Cervical cancer vaccine uptake rises to 65%
Minister for Health Simon Harris said he was 'very encouraged' by the upward trend
Minister for Health Simon Harris at the launch of a new national day to recognise the unsung heroes from frontline and emergency services at Dublin Castle. Photograph: Brian Lawless/PA Wire
The rate of uptake of the cervical cancer vaccine increased by 15 percentage points in the last year, figures from the Health Service Executive (HSE) show.
Vaccination rates rose from a low of 50 per cent to 65 per cent in that period following a significant public health information campaign.
The vaccine protects against several strains of the human papilloma virus (HPV), which causes seven out of 10 types of cervical cancer.
Previously 87 per cent of girls aged 12 to 13 had been receiving the vaccine but rates began to fall as concerns were raised about the product.
Anti-vaccination campaigners on social media alleged the vaccine was linked to cases of young girls developing chronic fatigue syndrome, a claim which public health officials have strongly refuted.
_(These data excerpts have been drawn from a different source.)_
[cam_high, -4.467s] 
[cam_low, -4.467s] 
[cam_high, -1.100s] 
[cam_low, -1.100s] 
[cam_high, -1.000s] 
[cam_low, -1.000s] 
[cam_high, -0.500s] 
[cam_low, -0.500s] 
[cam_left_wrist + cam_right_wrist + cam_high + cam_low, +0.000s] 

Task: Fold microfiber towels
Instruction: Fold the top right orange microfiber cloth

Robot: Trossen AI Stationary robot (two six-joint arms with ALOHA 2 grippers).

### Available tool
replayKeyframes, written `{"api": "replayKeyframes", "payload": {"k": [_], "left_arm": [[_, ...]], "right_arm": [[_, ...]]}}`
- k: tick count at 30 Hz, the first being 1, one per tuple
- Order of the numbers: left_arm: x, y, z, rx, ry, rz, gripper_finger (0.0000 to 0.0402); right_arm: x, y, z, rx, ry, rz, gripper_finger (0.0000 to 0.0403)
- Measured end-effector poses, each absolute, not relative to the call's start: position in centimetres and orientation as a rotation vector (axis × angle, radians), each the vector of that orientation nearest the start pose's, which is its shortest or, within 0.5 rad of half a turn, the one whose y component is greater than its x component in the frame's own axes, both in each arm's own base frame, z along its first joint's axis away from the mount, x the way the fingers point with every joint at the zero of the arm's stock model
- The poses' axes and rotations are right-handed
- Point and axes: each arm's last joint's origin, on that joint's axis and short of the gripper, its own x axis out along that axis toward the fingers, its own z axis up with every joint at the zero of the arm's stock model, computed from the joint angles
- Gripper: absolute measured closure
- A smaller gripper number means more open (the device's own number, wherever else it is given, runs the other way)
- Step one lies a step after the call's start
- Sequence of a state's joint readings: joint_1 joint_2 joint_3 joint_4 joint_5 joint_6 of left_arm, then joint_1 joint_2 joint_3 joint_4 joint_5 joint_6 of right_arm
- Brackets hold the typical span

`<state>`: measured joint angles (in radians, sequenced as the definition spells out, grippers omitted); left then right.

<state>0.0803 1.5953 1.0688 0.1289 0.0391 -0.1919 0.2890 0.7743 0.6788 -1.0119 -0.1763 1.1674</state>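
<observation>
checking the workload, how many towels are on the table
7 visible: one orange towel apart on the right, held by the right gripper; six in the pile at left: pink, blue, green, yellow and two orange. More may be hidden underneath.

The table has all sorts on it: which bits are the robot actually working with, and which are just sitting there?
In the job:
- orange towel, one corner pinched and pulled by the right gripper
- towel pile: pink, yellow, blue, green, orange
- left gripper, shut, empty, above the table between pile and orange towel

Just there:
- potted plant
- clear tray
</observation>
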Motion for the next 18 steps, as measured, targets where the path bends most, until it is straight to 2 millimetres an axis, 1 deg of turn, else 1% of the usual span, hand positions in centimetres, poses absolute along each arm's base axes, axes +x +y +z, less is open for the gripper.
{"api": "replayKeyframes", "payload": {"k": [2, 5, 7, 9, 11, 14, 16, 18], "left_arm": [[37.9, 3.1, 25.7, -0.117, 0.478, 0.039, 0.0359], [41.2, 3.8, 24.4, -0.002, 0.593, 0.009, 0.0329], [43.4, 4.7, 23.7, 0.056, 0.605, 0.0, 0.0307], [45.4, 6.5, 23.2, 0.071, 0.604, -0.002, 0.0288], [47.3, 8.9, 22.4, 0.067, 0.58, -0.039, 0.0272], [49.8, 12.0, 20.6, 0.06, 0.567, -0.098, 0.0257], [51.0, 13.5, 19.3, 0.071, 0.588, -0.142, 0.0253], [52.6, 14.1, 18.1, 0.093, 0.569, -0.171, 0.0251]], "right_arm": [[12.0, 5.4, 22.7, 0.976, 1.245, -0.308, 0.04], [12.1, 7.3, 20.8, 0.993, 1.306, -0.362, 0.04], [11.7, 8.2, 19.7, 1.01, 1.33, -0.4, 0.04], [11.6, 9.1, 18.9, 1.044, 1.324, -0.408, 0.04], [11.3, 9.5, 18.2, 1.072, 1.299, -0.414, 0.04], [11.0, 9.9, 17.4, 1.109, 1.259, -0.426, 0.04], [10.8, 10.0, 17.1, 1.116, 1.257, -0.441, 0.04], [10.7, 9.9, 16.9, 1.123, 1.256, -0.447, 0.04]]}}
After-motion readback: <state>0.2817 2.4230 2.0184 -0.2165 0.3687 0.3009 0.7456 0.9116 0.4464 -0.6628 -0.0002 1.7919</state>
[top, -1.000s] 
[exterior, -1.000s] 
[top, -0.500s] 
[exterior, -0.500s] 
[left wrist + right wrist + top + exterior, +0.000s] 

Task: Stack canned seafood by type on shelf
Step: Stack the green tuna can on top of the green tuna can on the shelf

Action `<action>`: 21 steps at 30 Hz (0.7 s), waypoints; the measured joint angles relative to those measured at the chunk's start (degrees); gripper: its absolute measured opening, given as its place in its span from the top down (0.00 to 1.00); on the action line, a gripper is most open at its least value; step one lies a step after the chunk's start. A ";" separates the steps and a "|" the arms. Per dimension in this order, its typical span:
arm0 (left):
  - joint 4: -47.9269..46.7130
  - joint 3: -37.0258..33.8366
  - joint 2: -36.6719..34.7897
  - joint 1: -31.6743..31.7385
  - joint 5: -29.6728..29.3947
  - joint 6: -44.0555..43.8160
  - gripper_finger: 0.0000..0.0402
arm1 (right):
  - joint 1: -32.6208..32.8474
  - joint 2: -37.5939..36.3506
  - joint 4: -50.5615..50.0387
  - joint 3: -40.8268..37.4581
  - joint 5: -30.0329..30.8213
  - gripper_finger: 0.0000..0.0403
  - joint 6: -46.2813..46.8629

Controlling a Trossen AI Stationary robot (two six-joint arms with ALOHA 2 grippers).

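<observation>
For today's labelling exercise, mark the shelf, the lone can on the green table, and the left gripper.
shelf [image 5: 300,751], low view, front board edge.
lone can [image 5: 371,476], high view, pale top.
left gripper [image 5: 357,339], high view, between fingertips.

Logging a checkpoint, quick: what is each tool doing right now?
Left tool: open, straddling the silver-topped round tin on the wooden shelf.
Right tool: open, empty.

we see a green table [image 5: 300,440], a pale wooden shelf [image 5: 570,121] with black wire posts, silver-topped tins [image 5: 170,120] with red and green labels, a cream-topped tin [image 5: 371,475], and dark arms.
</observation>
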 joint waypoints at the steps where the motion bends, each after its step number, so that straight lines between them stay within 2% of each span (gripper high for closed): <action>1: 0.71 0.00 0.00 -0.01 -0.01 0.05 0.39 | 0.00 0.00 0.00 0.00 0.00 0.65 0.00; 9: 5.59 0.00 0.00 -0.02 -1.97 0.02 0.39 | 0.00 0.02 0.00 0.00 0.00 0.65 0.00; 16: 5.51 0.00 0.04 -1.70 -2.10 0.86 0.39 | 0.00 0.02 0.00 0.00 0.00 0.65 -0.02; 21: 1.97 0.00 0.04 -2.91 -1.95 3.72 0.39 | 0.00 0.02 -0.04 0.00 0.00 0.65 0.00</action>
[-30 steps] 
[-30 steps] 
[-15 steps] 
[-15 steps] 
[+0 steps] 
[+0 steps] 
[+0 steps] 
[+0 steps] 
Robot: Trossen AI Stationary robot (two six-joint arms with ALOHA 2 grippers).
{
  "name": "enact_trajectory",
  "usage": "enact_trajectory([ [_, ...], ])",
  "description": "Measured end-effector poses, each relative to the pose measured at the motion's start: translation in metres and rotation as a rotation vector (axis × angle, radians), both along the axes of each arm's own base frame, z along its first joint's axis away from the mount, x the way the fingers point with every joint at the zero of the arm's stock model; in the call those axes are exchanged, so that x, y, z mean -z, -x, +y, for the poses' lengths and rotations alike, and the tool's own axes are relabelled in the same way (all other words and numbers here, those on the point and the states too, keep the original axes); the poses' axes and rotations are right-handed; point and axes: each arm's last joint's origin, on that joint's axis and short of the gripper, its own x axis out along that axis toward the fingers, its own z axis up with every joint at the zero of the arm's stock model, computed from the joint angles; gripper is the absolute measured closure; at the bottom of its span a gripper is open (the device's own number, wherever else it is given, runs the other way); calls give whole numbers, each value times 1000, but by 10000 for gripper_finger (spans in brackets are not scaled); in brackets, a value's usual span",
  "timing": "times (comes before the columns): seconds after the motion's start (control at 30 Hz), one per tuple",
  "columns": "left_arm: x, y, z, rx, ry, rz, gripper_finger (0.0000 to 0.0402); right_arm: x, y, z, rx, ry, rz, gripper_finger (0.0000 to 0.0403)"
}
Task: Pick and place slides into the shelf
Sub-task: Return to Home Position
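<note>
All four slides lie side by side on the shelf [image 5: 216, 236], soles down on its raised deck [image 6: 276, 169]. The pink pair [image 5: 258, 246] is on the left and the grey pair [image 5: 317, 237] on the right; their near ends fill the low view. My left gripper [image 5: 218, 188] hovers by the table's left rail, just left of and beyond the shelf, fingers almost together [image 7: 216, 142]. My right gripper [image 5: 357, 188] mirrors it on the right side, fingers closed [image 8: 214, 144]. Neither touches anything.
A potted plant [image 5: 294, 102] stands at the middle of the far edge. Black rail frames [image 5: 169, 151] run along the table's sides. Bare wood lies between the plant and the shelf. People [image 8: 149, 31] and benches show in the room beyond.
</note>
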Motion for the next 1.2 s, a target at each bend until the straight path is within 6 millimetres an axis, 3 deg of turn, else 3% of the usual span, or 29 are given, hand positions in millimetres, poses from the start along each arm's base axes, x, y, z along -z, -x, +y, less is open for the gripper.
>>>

Minister for Health Simon Harris said he was “very encouraged” by the upward trend and plans to have the vaccine offered to boys in the first year of secondary school next year. The Health Information and Quality Authority (Hiqa) will complete a technical assessment on the plans to roll out the vaccine to boys in the coming days.
The Minister said those who were not medical professionals should “butt out” of the debate on the safety of the vaccine, which has been endorsed by the World Health Organisation (WHO).
Speaking at an event to encourage uptake of the HPV vaccine, Mr Harris said it was “extraordinarily irresponsible” for anyone in public life to cast doubts on the safety of the vaccine.
Sinn Féin presidential candidate Liadh Ní Riada MEP has had to deny she is opposed to the vaccination programme in recent weeks, after a local radio interview she gave in 2016 resurfaced, where she expressed concern over it.
Speaking on Monday, Dr Sean Denyer, interim head of the HSE national immunisation office, said the uptake rate was likely to be “slightly higher” than the provisional figure of 65 per cent.
He said the health service had been “very very worried” about the drastic drop in the number of parents consenting to their daughters receiving the vaccine in recent years.
Following the reversal of the downward trend, the HSE has been assisting the WHO to help other countries with information campaigns to combat falling vaccination rates.
The lowest uptake rates were in counties Cork and Kerry but Dr Angela O’Leary, who manages the HSE school programme in the region, said vaccination rates had recovered in line with the national average.
The local health service has been receiving calls from parents who initially did not consent for their daughters to get the vaccine, to avail of a “catch up” service, she said.
Laura Brennan, a 25-year-old Co Clare woman who has terminal cervical cancer, appealed for parents with concerns over the vaccine to seek advice from medical professionals. She said no parent would ever want to look their child in the eye and “tell them you could have saved them from a HPV-related cancer”.
“If I could I would sit down with every parent in the country who has to make this decision and tell them what I have gone through, but I’m afraid I don’t have time for that. I’ll probably be dead in a couple of years, robbed of my life, by this horrible preventable disease,” she said.